# [Required action]
Nothing but the lines from the one containing "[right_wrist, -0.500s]" through the one containing "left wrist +", both included, should be given again, each exactly as written below.
=== Provided entries ===
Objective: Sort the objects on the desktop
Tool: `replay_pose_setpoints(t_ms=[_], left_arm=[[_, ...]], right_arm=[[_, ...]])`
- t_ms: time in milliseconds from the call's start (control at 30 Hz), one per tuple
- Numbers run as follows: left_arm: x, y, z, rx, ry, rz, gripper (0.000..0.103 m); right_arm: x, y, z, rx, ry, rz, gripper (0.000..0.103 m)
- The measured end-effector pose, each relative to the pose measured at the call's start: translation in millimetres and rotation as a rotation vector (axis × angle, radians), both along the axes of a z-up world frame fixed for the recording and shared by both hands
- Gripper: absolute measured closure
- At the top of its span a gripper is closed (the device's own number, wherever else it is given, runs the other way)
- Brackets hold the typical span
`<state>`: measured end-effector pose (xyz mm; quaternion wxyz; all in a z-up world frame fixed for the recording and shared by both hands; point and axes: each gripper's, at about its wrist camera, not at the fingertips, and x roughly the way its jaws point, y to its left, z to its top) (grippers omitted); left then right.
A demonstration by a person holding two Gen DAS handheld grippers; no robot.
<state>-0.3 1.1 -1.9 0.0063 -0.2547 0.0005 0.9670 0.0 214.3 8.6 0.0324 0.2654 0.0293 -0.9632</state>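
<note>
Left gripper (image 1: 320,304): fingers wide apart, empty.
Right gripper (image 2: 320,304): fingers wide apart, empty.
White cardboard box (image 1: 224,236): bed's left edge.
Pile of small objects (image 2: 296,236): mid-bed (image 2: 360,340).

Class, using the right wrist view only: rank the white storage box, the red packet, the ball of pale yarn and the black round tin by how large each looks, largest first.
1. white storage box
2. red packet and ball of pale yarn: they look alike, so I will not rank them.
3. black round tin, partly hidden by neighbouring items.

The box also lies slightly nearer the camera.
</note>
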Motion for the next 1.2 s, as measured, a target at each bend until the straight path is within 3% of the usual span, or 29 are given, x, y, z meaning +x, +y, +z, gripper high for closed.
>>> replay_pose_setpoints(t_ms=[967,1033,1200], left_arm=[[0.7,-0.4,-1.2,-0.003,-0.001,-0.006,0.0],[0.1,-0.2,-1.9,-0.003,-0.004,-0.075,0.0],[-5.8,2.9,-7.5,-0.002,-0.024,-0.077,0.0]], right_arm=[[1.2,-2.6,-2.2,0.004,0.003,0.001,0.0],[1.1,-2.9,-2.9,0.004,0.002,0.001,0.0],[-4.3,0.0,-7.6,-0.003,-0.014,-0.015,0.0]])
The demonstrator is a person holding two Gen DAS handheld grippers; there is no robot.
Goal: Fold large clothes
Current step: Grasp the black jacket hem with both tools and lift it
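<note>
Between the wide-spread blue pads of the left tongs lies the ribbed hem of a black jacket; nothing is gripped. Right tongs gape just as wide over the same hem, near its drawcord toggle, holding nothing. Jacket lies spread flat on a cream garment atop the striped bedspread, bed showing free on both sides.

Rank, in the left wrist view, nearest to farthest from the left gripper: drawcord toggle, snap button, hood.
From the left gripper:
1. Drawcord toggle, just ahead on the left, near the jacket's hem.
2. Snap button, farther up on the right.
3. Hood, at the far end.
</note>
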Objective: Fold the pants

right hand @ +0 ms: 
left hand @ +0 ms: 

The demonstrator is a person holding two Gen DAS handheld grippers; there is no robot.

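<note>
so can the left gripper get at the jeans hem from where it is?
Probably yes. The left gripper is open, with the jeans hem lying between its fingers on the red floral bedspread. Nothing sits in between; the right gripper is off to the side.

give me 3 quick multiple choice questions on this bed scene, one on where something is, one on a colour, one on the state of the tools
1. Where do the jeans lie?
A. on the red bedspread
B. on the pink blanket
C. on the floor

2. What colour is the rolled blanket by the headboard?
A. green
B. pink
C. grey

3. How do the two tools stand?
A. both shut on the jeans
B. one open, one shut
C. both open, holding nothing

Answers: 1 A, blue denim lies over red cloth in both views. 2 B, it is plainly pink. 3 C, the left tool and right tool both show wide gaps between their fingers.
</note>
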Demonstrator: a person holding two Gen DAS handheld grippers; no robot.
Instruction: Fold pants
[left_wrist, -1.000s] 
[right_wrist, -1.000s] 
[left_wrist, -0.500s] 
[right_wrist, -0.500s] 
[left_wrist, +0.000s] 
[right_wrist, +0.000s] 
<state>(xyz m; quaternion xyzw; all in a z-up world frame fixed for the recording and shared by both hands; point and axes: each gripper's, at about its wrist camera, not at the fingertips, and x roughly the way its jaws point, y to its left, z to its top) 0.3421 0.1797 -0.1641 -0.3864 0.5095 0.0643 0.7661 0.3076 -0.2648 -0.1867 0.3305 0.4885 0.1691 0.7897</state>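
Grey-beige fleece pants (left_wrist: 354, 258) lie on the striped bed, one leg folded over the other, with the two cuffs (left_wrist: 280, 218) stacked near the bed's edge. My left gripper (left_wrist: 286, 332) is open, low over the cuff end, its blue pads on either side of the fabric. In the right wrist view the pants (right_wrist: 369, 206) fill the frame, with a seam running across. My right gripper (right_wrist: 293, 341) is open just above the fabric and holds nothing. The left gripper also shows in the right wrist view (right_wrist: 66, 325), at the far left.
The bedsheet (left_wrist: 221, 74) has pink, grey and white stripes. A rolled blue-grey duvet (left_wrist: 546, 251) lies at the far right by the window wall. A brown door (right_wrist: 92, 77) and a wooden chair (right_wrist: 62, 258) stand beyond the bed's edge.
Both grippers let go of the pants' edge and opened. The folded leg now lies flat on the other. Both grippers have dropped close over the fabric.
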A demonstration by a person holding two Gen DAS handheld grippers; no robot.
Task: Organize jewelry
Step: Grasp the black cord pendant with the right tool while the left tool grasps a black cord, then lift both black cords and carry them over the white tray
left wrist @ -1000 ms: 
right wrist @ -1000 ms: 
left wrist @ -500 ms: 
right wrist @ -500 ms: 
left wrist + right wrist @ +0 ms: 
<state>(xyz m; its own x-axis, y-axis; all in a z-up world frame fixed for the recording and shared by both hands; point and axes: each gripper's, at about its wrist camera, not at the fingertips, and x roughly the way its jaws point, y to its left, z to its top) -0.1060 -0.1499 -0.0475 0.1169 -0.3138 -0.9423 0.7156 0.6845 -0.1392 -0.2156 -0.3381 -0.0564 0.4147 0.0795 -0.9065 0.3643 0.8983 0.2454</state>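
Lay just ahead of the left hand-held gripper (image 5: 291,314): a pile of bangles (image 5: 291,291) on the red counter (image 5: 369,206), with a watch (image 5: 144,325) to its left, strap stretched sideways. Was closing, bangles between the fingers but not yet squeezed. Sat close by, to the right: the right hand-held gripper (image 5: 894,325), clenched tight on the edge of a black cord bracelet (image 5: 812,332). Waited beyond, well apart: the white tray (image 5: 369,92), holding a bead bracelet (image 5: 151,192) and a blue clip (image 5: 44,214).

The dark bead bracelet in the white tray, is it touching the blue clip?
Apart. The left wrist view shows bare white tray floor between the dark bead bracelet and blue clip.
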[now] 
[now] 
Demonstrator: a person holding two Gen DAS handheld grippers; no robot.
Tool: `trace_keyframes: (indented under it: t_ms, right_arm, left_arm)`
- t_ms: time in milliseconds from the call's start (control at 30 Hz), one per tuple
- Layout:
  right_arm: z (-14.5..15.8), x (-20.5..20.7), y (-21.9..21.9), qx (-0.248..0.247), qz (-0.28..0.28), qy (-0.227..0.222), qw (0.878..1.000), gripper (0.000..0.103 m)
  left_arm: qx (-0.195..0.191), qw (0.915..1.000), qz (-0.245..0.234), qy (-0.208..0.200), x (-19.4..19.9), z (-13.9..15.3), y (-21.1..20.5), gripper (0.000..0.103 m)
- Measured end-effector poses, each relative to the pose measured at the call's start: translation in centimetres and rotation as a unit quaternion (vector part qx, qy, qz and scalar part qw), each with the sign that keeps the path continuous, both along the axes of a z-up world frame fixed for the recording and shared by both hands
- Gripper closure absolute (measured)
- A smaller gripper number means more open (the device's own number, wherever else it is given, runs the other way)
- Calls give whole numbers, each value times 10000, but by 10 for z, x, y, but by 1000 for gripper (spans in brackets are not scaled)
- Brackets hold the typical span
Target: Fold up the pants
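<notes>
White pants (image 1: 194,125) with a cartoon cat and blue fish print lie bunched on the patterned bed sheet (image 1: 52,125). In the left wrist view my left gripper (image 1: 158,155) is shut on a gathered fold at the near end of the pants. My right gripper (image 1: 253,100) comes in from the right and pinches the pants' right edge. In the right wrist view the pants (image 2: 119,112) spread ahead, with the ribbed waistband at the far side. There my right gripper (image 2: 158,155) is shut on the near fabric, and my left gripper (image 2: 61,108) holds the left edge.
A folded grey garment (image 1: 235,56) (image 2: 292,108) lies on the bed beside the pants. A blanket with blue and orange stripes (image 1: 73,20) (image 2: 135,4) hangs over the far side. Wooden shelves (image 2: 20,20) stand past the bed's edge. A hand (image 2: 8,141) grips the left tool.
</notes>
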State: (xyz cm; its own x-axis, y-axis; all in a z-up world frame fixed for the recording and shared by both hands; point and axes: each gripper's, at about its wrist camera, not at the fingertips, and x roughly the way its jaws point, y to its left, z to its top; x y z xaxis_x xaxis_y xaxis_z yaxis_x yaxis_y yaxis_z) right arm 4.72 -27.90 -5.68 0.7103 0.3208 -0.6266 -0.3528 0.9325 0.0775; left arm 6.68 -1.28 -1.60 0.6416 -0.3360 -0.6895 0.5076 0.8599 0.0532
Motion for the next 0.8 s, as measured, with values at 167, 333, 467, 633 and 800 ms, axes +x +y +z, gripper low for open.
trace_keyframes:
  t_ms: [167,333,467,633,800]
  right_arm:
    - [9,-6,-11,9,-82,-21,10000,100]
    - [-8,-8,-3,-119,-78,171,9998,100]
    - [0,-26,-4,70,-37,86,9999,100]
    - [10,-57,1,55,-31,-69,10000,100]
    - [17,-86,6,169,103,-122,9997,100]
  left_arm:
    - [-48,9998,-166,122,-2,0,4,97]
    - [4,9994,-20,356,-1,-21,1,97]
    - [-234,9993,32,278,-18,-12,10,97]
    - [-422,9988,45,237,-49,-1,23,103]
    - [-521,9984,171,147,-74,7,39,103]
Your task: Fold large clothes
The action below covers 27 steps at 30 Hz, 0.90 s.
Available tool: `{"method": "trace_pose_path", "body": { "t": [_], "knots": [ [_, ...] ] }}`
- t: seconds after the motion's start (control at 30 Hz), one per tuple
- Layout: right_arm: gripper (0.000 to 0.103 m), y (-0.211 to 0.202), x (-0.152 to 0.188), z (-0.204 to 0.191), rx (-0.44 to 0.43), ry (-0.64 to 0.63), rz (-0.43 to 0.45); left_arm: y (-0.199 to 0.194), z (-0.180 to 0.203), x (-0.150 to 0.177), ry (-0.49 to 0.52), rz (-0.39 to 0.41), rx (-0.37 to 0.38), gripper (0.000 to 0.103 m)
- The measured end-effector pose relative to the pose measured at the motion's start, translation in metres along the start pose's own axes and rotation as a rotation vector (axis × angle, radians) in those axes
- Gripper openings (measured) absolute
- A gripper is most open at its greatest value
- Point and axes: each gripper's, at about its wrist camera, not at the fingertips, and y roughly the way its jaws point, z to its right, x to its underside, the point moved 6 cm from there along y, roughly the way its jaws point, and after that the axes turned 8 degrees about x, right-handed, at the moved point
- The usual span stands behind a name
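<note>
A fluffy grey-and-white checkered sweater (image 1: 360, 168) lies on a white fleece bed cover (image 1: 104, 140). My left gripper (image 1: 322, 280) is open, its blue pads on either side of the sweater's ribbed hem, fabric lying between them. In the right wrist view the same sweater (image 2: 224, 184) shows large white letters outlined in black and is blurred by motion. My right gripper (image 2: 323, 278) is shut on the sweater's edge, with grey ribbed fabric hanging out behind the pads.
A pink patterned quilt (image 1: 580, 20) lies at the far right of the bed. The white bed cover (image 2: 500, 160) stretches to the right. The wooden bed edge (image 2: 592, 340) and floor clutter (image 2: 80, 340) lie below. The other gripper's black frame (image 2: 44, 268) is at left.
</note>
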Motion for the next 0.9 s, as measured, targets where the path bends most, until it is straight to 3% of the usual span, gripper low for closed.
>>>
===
# [Solved exercise]
[right_wrist, -0.500s] 
[left_wrist, +0.000s] 
[right_wrist, +0.000s] 
<state>(xyz m; quaternion xyzw; all in a z-up world frame fixed for the recording and shared by both hands; point and axes: each gripper's, at about its wrist camera, not at the fingertips, and x roughly the way its jaws point, y to its left, z to its top) 0.3421 0.1797 -0.1641 -0.3864 0.5095 0.0643 0.7661 0.3076 -0.2648 -0.1867 0.3305 0.4885 0.1691 0.7897</state>
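Grey-beige fleece pants (left_wrist: 354, 258) lie on the striped bed, one leg folded over the other, with the two cuffs (left_wrist: 280, 218) stacked near the bed's edge. My left gripper (left_wrist: 286, 332) is open, low over the cuff end, its blue pads on either side of the fabric. In the right wrist view the pants (right_wrist: 369, 206) fill the frame, with a seam running across. My right gripper (right_wrist: 293, 341) is open just above the fabric and holds nothing. The left gripper also shows in the right wrist view (right_wrist: 66, 325), at the far left.
The bedsheet (left_wrist: 221, 74) has pink, grey and white stripes. A rolled blue-grey duvet (left_wrist: 546, 251) lies at the far right by the window wall. A brown door (right_wrist: 92, 77) and a wooden chair (right_wrist: 62, 258) stand beyond the bed's edge.
Both grippers let go of the pants' edge and opened. The folded leg now lies flat on the other. Both grippers have dropped close over the fabric.
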A demonstration by a person holding two Gen DAS handheld grippers; no robot.
Task: Organize jewelry
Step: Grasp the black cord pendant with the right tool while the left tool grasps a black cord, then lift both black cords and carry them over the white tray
left wrist @ -1000 ms: 
right wrist @ -1000 ms: 
left wrist @ -500 ms: 
right wrist @ -500 ms: 
left wrist + right wrist @ +0 ms: 

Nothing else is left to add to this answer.